> [Requirement]: Reproduce the listing below in full and without alteration, apart from its pictures.

======

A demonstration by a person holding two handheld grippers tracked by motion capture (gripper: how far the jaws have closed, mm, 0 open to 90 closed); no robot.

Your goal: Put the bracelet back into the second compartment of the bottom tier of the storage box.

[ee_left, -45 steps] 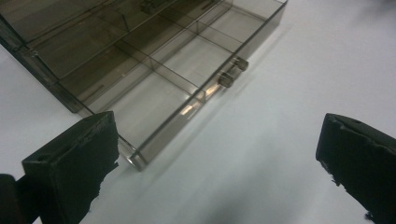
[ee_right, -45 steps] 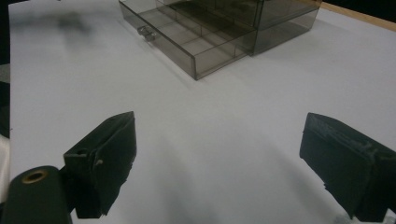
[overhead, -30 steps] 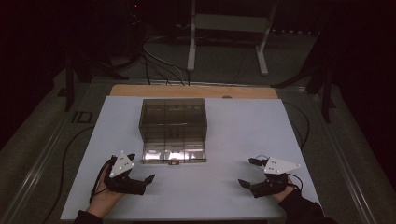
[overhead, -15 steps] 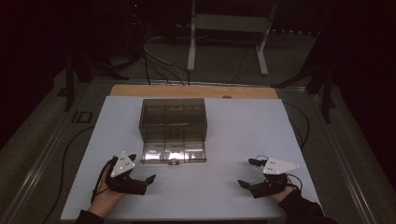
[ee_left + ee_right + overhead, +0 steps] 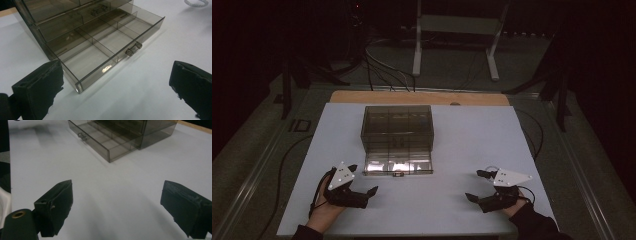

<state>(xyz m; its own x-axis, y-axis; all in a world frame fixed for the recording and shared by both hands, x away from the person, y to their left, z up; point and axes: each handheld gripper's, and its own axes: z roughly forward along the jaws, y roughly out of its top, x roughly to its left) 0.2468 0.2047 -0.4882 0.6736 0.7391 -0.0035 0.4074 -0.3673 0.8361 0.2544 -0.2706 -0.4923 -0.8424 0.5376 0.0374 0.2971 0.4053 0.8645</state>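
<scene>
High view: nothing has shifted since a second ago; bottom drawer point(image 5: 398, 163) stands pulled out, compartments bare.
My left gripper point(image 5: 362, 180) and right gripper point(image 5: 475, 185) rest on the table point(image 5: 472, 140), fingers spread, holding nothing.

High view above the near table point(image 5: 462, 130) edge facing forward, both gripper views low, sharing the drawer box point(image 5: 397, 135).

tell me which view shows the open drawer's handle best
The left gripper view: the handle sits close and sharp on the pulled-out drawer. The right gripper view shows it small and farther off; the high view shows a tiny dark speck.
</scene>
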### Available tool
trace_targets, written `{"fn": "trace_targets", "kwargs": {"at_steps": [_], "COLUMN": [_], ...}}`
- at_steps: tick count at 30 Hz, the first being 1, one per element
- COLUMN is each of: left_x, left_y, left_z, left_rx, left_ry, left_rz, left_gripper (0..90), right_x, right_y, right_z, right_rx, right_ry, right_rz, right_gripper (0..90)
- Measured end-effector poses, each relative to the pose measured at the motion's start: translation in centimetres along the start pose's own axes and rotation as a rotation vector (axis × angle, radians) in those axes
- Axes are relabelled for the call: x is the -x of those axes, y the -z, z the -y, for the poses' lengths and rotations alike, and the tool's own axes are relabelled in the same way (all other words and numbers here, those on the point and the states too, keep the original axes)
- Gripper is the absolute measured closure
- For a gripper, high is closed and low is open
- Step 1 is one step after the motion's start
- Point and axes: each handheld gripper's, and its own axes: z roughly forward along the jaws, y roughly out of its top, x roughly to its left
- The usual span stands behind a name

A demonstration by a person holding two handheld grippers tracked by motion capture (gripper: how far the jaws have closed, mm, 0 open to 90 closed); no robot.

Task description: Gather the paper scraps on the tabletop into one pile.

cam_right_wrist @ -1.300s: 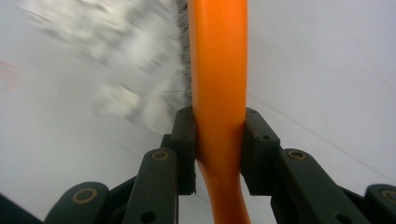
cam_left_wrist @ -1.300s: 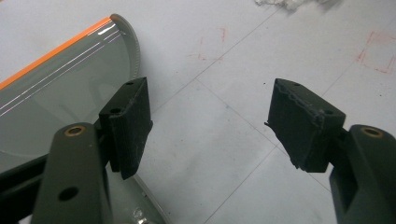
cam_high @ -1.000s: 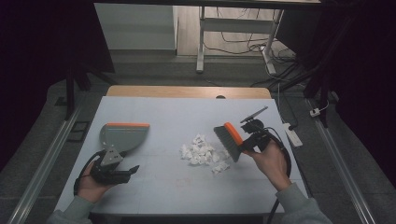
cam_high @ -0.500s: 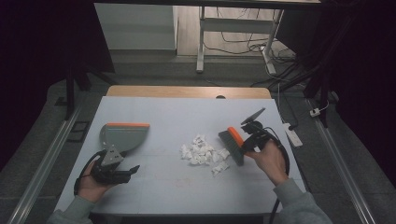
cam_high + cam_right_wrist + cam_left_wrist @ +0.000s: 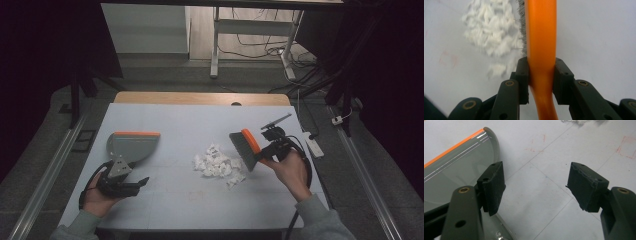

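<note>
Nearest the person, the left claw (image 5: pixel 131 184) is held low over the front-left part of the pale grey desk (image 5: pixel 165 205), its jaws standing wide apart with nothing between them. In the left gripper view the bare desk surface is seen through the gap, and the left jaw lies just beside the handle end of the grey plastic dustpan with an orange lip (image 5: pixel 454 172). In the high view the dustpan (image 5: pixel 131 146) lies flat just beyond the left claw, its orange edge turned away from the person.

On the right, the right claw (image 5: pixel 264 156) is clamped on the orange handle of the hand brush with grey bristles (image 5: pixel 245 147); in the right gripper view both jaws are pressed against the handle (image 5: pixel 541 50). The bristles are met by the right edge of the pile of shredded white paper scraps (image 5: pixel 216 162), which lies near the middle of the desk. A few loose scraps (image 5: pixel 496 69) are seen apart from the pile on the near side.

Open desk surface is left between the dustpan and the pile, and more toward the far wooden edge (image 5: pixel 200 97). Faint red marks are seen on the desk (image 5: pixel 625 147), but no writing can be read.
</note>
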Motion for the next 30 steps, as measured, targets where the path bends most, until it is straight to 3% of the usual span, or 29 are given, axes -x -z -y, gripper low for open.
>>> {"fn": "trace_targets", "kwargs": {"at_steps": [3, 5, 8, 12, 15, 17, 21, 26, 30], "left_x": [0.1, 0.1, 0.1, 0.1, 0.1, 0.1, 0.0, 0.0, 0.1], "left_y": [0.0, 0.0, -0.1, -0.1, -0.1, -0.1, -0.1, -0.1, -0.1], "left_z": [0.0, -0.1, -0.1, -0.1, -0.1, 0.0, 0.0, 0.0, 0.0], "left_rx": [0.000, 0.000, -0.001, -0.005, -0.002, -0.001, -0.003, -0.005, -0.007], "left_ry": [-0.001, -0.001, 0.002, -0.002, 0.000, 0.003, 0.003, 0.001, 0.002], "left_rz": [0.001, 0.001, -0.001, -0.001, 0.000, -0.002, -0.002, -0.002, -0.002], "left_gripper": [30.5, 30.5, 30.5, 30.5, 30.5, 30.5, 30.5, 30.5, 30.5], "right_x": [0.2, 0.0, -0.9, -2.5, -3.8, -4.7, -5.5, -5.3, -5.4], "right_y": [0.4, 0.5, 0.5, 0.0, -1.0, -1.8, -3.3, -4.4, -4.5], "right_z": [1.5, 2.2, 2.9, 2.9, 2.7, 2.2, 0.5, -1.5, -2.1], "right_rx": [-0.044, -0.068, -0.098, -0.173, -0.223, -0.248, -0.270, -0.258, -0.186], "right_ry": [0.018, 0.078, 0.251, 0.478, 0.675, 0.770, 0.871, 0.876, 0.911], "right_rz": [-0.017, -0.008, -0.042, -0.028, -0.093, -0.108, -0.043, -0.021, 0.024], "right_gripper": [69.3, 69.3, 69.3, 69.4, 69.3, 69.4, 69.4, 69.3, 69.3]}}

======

> [Response below]:
A demonstration by a person holding two handheld grippers tracked by motion capture (gripper: how far the jaws have closed, mm, 0 open to 90 closed); no robot.

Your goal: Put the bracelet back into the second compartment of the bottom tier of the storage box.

[ee_left, -45 steps] 
[ee_right, -45 steps] 
[overhead, -30 steps] 
[overhead, -15 steps] 
[ee_left + ee_right + overhead, +0 steps] 

<state>(xyz m; its own x-axis, y-axis; all in a world frame fixed for the recording and shared by both hands, x away from the person, y to their left, z up; point and axes: each handheld gripper's, and its own axes: z roughly forward along the jaws, y roughly out of its top, x roughly to its left) 0.2468 0.2047 -0.4882 0.6736 0.7391 -0.0035 0.4074 -0.3673 0.8361 0.2544 -0.2706 -0.4923 -0.8424 0.5376 0.0374 0.2971 0.4053 0.8645</state>
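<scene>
High view: nothing has shifted since a second ago; bottom drawer point(image 5: 398, 163) stands pulled out, compartments bare.
My left gripper point(image 5: 362, 180) and right gripper point(image 5: 475, 185) rest on the table point(image 5: 472, 140), fingers spread, holding nothing.

High view above the near table point(image 5: 462, 130) edge facing forward, both gripper views low, sharing the drawer box point(image 5: 397, 135).

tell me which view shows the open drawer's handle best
The left gripper view: the handle sits close and sharp on the pulled-out drawer. The right gripper view shows it small and farther off; the high view shows a tiny dark speck.
</scene>
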### Available tool
trace_targets, written `{"fn": "trace_targets", "kwargs": {"at_steps": [_], "COLUMN": [_], ...}}`
- at_steps: tick count at 30 Hz, the first being 1, one per element
- COLUMN is each of: left_x, left_y, left_z, left_rx, left_ry, left_rz, left_gripper (0..90), right_x, right_y, right_z, right_rx, right_ry, right_rz, right_gripper (0..90)
- Measured end-effector poses, each relative to the pose measured at the motion's start: translation in centimetres along the start pose's own axes and rotation as a rotation vector (axis × angle, radians) in those axes
- Axes are relabelled for the call: x is the -x of those axes, y the -z, z the -y, for the poses' lengths and rotations alike, and the tool's own axes are relabelled in the same way (all other words and numbers here, those on the point and the states too, keep the original axes)
- Gripper is the absolute measured closure
- For a gripper, high is closed and low is open
- Step 1 is one step after the motion's start
- Point and axes: each handheld gripper's, and its own axes: z roughly forward along the jaws, y roughly out of its top, x roughly to its left
- The usual span stands behind a name

A demonstration by a person holding two handheld grippers tracked by motion capture (gripper: how far the jaws have closed, mm, 0 open to 90 closed); no robot.

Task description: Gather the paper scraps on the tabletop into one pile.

cam_right_wrist @ -1.300s: 
cam_left_wrist @ -1.300s: 
cam_high @ -1.000s: 
cam_high @ -0.500s: 
cam_high + cam_right_wrist + cam_left_wrist @ +0.000s: 

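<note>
Nearest the person, the left claw (image 5: pixel 131 184) is held low over the front-left part of the pale grey desk (image 5: pixel 165 205), its jaws standing wide apart with nothing between them. In the left gripper view the bare desk surface is seen through the gap, and the left jaw lies just beside the handle end of the grey plastic dustpan with an orange lip (image 5: pixel 454 172). In the high view the dustpan (image 5: pixel 131 146) lies flat just beyond the left claw, its orange edge turned away from the person.

On the right, the right claw (image 5: pixel 264 156) is clamped on the orange handle of the hand brush with grey bristles (image 5: pixel 245 147); in the right gripper view both jaws are pressed against the handle (image 5: pixel 541 50). The bristles are met by the right edge of the pile of shredded white paper scraps (image 5: pixel 216 162), which lies near the middle of the desk. A few loose scraps (image 5: pixel 496 69) are seen apart from the pile on the near side.

Open desk surface is left between the dustpan and the pile, and more toward the far wooden edge (image 5: pixel 200 97). Faint red marks are seen on the desk (image 5: pixel 625 147), but no writing can be read.
</note>
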Motion for the next 30 steps, as measured, targets where the path bends most, until it is straight to 3% of the usual span, or 29 are given, axes -x -z -y, gripper low for open.
>>> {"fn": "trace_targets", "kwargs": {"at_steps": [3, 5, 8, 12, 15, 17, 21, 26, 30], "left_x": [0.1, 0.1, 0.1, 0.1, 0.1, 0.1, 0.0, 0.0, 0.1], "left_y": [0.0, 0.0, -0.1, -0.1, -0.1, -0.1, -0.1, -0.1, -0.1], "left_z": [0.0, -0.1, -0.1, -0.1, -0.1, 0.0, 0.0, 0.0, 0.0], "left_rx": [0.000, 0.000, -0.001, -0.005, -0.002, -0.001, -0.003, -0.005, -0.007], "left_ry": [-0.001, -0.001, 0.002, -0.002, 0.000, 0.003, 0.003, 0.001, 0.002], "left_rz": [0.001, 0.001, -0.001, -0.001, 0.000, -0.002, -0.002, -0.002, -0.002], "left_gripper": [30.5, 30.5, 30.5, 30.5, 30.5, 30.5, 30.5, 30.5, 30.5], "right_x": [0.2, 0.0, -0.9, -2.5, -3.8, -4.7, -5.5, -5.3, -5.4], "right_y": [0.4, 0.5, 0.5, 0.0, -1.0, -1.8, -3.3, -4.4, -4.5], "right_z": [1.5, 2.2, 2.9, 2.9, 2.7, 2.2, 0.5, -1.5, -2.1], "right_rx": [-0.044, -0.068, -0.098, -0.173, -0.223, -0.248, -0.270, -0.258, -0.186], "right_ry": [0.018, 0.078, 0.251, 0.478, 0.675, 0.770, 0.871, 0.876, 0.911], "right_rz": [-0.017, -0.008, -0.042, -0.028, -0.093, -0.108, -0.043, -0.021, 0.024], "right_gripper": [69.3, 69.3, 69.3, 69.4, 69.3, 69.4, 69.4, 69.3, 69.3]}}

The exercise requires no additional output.